Concepto de trote

El trote es la acción y resultado de trotar, verbo regular de primera conjugación, procedente etimológicamente del vocablo alemán “trotton”, del latín “trotare” y del italiano, “trottare”, aunque no es certero su origen.

Tiene el significado de andar de un modo rápido, propio de los equinos, que lo hacen más lento que el galope, pero más apurado que el paso, consistiendo en levantar la pata trasera de un lado, mientras se eleva la pata delantera contraria, dando saltos pequeños.

En equitación, el jinete puede ir sentado sobre el animal, en la silla colocada en su lomo, lo que es usual en la doma, o levantado, y apoyado en los estribos, lo que se denomina trote alzado.

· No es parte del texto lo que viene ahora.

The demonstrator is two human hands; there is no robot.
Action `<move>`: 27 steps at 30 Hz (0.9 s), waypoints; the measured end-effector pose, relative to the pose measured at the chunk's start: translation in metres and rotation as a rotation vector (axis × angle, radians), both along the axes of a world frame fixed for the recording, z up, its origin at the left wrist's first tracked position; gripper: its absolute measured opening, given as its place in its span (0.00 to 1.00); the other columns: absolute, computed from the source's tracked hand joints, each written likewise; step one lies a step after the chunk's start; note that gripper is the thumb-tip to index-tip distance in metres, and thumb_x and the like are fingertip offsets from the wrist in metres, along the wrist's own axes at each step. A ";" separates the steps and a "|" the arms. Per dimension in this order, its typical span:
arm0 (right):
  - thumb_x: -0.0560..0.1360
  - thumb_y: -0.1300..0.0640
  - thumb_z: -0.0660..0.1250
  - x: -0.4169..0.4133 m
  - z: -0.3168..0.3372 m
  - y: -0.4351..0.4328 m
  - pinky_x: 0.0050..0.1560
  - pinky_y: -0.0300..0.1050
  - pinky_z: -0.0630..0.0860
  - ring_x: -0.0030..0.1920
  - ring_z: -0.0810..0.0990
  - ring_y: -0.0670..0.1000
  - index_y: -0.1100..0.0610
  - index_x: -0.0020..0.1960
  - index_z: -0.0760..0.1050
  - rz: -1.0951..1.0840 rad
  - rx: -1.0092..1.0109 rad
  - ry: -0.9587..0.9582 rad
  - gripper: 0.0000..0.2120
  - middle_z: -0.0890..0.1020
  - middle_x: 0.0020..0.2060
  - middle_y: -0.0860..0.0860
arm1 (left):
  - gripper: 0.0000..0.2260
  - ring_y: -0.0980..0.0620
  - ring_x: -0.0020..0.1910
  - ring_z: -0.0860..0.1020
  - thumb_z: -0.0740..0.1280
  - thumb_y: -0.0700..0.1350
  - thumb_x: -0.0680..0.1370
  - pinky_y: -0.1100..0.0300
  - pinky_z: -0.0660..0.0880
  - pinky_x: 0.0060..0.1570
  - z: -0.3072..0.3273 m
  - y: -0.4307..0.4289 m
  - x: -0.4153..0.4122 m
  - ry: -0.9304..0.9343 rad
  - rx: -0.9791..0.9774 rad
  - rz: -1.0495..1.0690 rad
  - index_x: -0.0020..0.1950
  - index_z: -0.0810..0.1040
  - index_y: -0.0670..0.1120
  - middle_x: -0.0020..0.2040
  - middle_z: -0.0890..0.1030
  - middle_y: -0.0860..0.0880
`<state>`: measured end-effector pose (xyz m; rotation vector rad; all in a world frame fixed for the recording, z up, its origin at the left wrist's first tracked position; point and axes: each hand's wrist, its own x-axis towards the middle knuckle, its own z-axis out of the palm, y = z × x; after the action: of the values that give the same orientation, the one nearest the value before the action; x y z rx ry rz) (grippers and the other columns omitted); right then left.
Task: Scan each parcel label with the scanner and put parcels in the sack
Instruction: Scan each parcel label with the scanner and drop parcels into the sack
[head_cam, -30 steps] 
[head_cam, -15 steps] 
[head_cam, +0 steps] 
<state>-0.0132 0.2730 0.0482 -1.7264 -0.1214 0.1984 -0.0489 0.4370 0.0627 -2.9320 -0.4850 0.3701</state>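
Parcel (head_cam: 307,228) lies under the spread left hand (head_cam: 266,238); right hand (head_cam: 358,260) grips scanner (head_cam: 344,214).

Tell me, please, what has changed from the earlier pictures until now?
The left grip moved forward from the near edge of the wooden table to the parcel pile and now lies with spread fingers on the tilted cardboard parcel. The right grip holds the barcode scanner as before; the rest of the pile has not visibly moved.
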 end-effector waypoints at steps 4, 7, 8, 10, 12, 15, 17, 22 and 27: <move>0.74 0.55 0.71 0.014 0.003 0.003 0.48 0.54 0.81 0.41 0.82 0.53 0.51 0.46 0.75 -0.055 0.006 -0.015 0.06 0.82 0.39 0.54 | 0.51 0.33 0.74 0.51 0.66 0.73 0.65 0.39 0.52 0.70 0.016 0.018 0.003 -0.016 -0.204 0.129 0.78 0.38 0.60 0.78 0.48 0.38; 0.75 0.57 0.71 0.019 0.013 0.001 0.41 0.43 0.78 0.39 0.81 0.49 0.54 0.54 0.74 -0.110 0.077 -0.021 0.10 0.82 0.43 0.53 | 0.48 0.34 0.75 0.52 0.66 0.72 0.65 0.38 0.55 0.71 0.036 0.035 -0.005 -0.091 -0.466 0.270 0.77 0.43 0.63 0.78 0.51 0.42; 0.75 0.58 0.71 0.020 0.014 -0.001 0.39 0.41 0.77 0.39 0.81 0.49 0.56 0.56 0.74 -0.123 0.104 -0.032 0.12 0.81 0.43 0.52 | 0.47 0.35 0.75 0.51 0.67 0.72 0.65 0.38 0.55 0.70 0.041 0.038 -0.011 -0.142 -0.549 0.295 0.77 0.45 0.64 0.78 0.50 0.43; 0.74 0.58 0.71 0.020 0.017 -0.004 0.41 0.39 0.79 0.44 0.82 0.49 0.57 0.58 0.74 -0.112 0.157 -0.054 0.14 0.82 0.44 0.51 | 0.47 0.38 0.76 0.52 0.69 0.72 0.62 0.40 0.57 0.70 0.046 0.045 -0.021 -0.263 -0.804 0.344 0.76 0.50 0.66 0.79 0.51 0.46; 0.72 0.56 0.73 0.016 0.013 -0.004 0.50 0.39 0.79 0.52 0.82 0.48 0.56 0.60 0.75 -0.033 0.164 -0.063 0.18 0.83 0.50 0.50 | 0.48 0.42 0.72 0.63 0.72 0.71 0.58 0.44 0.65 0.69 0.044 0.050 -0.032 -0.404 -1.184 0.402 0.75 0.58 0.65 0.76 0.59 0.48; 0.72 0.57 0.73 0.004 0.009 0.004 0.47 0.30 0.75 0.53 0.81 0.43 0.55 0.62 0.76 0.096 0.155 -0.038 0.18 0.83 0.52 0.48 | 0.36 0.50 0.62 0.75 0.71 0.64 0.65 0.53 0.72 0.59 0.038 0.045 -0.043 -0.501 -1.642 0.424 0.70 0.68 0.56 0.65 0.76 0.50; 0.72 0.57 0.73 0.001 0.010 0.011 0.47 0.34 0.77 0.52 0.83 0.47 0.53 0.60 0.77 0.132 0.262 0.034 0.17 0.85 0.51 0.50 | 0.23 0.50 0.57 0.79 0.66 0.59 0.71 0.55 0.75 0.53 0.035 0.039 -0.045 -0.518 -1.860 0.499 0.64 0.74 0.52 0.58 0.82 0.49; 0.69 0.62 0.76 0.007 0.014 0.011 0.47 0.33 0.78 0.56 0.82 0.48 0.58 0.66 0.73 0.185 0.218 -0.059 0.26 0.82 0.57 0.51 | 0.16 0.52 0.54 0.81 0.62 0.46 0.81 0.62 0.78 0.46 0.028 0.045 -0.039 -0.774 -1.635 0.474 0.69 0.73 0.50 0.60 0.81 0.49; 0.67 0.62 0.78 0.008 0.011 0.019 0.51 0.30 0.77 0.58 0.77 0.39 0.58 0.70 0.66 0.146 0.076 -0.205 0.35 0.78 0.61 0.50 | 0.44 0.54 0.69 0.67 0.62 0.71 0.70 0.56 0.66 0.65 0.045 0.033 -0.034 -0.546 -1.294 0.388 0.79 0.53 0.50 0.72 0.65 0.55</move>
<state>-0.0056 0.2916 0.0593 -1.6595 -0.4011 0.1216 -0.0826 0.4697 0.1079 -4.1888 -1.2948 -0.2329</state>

En las personas, el trote, tiene una intensidad establecida entre la marcha y la carrera, sin superar los 10 km/h. que consiste en levantar las rodillas, flexionando las piernas, una por vez, mientras se dan pequeños saltos, apoyando toda la planta del pie en el suelo, con la vista al frente, y los brazos balanceándose.

El trote es un deporte aeróbico, sencillo de practicar y muy saludable, que fatiga menos que la carrera, pero más que la caminata, ayudando al sistema cardiovascular, a los huesos, a los músculos, al sistema inmune, además de ser un aliado para bajar de peso y reducir las tensiones nerviosas; pero como es un deporte de impacto, puede lesionar las articulaciones, por lo cual conviene elegir superficies lisas, y zapatillas livianas, aireadas y de apoyo amplio. Lo más recomendable es un trote suave, que no llegue al agotamiento de quien lo practica. Se usa a veces, como precalentamiento para deportes más exigentes.

La expresión “tener al trote” se aplica a aquella conducta autoritaria de quien tiene poder, y lo usa, para obligar a sus subordinados a trabajar mucho: “Mi jefe me tiene al trote, no me deja descansar ni cinco minutos, está dándome órdenes todo el tiempo”.